Exercise directions: Transcribe the records below exactly as written, from the opening line through the line that contains "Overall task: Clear".

Material provided:

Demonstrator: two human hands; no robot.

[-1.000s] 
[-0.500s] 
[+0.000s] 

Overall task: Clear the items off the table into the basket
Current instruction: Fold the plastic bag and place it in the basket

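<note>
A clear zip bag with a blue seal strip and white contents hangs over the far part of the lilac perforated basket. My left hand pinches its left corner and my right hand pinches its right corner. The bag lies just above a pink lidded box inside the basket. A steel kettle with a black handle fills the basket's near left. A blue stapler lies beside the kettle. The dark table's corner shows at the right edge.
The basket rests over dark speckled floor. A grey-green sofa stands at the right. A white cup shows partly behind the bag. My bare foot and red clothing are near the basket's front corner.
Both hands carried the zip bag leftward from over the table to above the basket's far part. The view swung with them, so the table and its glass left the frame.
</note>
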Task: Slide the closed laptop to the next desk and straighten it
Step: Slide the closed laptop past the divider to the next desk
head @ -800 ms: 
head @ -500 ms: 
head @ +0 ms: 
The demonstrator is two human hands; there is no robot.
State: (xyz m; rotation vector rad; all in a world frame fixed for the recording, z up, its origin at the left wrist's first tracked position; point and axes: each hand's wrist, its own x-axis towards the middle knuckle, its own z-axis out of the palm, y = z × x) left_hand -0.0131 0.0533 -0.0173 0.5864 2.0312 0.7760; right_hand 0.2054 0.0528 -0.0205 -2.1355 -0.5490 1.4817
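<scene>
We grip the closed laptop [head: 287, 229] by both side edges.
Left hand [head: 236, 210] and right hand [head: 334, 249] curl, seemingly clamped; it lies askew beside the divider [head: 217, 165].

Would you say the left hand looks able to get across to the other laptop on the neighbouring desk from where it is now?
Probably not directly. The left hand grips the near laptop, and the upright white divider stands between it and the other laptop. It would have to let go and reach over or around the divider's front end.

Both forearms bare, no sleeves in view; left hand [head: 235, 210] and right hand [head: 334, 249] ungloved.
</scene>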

Written answer:
Demonstrator: two human hands; no robot.

[-1.000s] 
[-0.500s] 
[+0.000s] 

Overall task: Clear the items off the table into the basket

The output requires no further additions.